Sanchez-Cespedes M
Molecular Pathology Programme, Spanish National Cancer Centre (CNIO), Melchor Fernandez Almagro, Madrid, Spain.
Oncogene. 2007 Dec 13;26(57):7825-32. doi: 10.1038/sj.onc.1210594. Epub 2007 Jun 18.

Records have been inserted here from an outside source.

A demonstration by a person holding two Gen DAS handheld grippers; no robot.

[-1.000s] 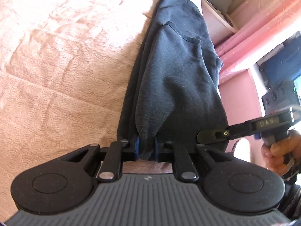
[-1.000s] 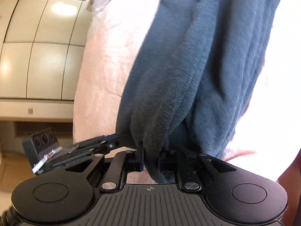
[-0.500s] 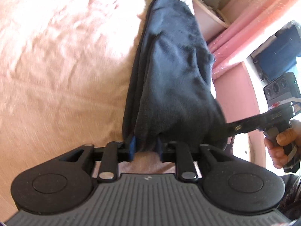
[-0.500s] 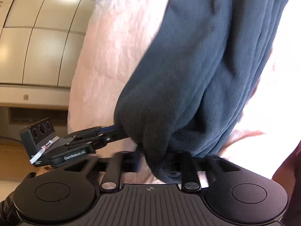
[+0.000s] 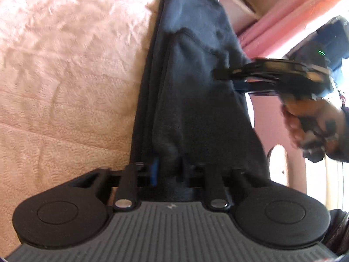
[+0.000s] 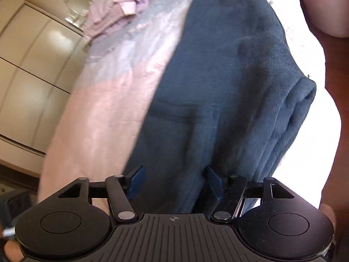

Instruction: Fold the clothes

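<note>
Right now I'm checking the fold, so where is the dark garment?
The dark garment lies on the pink bedspread along its right edge, its near end between the left gripper's closing jaws.

place: home, bedroom
bed: pink quilted spread (image 5: 65, 87), under & left of left tongs
wardrobe: cream panel doors (image 6: 28, 69), far left of right tongs
laundry: lilac clothes heap (image 6: 113, 11) on bed, ahead of right tongs
curtain: pink (image 5: 283, 21), upper right of left tongs

Bright daylight, blown out white at right of right wrist view. Motion blur throughout. Strong fisheye bending, dark corners.
</note>
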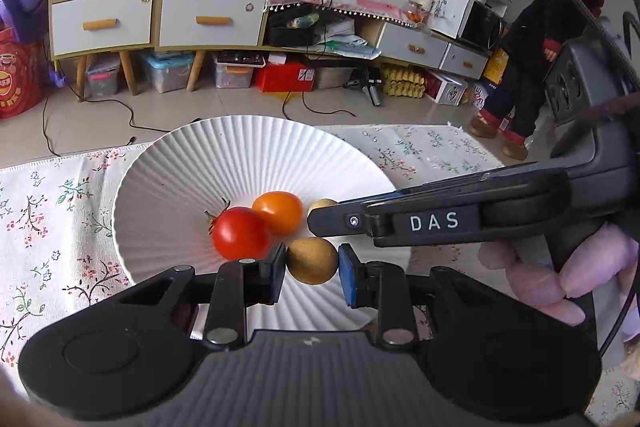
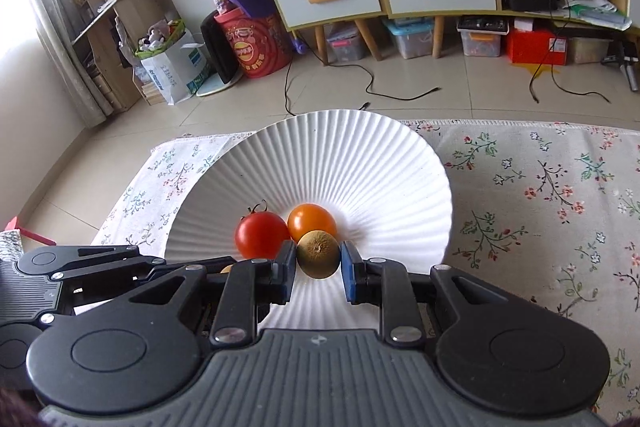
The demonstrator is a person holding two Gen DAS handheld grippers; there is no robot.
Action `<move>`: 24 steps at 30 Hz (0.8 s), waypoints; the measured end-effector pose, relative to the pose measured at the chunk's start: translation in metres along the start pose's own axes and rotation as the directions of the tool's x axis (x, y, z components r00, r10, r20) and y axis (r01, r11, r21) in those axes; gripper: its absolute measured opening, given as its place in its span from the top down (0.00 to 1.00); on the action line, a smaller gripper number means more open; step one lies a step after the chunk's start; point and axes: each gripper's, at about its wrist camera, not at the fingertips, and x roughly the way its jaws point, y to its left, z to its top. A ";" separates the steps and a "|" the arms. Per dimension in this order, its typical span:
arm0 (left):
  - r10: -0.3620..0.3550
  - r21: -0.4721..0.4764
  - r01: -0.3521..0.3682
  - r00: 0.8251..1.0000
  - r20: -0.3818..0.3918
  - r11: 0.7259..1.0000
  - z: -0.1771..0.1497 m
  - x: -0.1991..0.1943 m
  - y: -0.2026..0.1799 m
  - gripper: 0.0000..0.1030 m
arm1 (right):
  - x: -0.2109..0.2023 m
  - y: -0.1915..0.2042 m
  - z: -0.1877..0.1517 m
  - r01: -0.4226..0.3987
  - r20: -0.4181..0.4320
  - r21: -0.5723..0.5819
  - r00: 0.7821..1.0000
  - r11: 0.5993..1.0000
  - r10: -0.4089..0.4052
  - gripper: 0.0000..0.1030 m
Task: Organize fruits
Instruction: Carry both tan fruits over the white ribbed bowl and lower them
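A white ribbed plate (image 1: 180,163) (image 2: 340,155) on the flowered cloth holds a red tomato (image 1: 240,233) (image 2: 260,233) and an orange tomato (image 1: 278,211) (image 2: 311,221), touching each other. My left gripper (image 1: 312,263) is shut on a round brown fruit (image 1: 312,259) just over the plate, right of the red tomato. My right gripper (image 2: 318,259) is shut on a second brown fruit (image 2: 318,253) in front of the orange tomato. In the left wrist view the right gripper (image 1: 318,219) comes in from the right, its fruit (image 1: 323,205) partly hidden. The left gripper (image 2: 228,267) lies low left.
The flowered cloth (image 2: 540,195) covers the table, whose far edge lies just behind the plate. A hand in a pink glove (image 1: 560,275) holds the right gripper. A person (image 1: 560,27) stands at the far right of the room. Shelves, drawers and boxes line the back wall.
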 end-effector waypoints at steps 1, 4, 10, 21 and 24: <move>0.003 0.003 -0.003 1.000 -0.003 1.000 0.000 0.001 0.000 0.84 | 0.001 0.001 -0.001 0.003 -0.003 -0.002 1.000 1.000 -0.003 0.79; 0.016 0.002 -0.016 1.000 -0.012 1.000 -0.001 0.005 0.003 0.84 | 0.003 0.000 -0.001 0.008 -0.009 -0.001 1.000 1.000 -0.008 0.79; 0.025 -0.022 -0.025 1.000 -0.017 0.999 -0.002 0.012 0.010 0.84 | 0.004 -0.004 0.002 0.013 -0.006 0.012 1.000 1.000 -0.013 0.79; 0.030 -0.035 -0.030 1.000 -0.008 0.999 0.004 0.021 0.008 0.82 | 0.005 -0.007 0.002 -0.010 -0.001 0.040 1.000 0.999 0.010 0.76; 0.029 -0.026 -0.029 1.000 -0.001 0.999 0.004 0.019 0.006 0.77 | 0.003 -0.005 0.002 -0.014 0.000 0.042 1.000 0.999 0.014 0.75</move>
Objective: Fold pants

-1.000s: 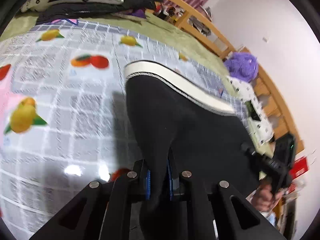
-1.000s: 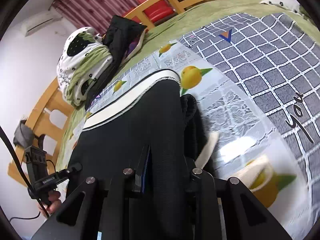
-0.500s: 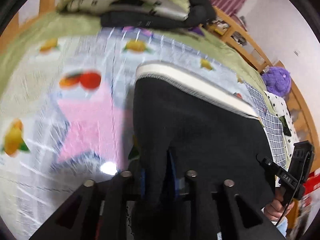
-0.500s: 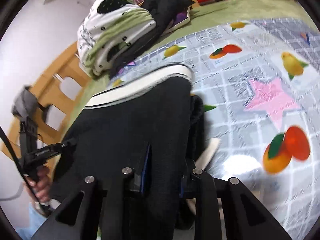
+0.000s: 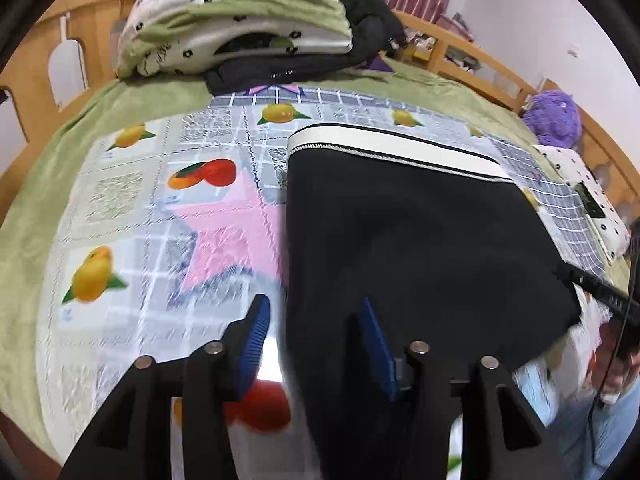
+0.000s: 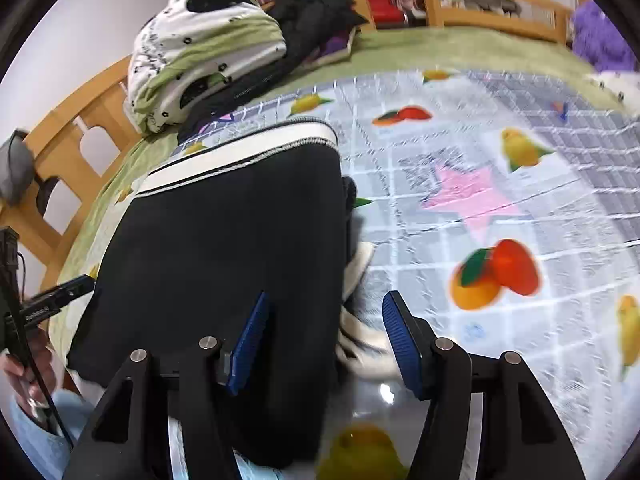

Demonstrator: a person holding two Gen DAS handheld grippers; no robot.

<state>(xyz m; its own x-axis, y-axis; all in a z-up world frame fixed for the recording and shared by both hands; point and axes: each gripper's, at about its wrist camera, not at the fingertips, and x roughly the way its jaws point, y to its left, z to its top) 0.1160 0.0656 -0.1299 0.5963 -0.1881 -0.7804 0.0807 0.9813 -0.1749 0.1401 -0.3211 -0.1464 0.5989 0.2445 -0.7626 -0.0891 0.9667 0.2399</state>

Germline LKB1 mutations are responsible for Peutz-Jeghers syndrome (PJS). Tumors at several locations frequently arise in these patients, confirming that LKB1 is linked to cancer predisposition and is therefore a bona fide tumor-suppressor gene. In humans, the LKB1 gene is located in the short arm of chromosome 19, which is frequently deleted in many tumors of sporadic origin. However, LKB1 alterations in tumors other than those of PJS are rarely reported. Notably, this is not the case for non-small-cell lung cancer, where nearly half of the tumors harbor somatic and homozygous inactivating mutations in LKB1. The present review considers the frequency and pattern of LKB1 gene mutations in sporadic cancers of various origins, and the role of the encoded protein in cancer development.
种系LKB1突变是黑斑息肉综合征(PJS)的病因。这些患者常出现多个部位的肿瘤,证实LKB1与癌症易感性相关,因此是一种真正的肿瘤抑制基因。在人类中,LKB1基因位于19号染色体短臂,在许多散发性肿瘤中该区域常发生缺失。然而,除PJS肿瘤外,其他肿瘤中LKB1改变的报道很少。值得注意的是,非小细胞肺癌并非如此,近一半的肿瘤存在LKB1的体细胞纯合失活突变。本综述探讨了不同起源散发性癌症中LKB1基因突变的频率和模式,以及编码蛋白在癌症发生中的作用。